Print nothing except the lines of the listing below from the line with "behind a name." to the line with "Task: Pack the", each exactly as written, both ends included.

☆ ☆ ☆ ☆ ☆

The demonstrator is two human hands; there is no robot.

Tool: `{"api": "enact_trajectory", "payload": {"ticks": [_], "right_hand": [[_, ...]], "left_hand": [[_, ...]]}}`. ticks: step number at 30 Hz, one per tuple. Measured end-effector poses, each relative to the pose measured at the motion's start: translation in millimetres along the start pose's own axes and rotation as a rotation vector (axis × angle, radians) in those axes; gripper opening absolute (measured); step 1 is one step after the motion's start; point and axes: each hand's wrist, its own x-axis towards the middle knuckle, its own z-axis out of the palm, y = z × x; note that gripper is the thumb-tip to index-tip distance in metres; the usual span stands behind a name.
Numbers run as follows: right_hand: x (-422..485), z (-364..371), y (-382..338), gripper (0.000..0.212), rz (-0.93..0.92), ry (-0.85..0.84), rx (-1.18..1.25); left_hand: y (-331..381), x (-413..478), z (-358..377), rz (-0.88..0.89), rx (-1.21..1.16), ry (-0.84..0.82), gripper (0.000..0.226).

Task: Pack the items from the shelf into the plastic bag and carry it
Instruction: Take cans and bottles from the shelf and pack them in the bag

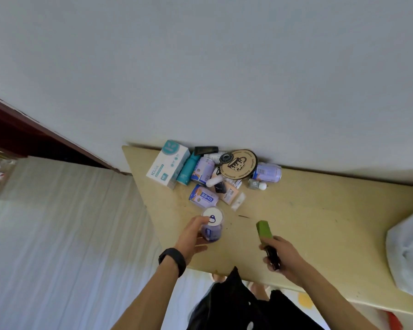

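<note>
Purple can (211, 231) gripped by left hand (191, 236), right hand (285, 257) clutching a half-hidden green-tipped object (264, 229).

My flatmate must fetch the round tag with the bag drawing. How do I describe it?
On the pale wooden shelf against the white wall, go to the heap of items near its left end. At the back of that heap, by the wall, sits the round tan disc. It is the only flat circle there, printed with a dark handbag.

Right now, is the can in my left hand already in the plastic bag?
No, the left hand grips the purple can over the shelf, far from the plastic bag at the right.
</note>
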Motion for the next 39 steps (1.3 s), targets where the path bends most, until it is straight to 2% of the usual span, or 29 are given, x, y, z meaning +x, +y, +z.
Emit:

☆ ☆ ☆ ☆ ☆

→ SOLUTION TO THE PROBLEM:
Tool: `{"api": "enact_trajectory", "payload": {"ticks": [_], "right_hand": [[_, ...]], "left_hand": [[_, ...]]}}`. ticks: step number at 30 Hz, one per tuple. Measured end-effector poses, each relative to the pose measured at the motion's start: translation in millimetres along the start pose's own axes and rotation as a rotation vector (axis × angle, radians) in those axes; gripper opening absolute (measured); step 1 is one step after the motion's start; point and axes: each hand's wrist, its own x-axis towards the middle knuckle, its own z-axis out of the palm, y = z × x; note that gripper is the thumb-tip to index-tip distance in metres; the usual span stands behind a name.
Numbers run as follows: right_hand: x (-422..485), z (-364..371), y (-382..338), gripper (0.000..0.212), rz (-0.93..0.92), ry (-0.85..0.84), rx (-1.18..1.25); left_hand: y (-331..381), x (-413..478), z (-358..377), rz (-0.88..0.89), rx (-1.21..1.16), ry (-0.84..0.82), gripper (0.000..0.226).

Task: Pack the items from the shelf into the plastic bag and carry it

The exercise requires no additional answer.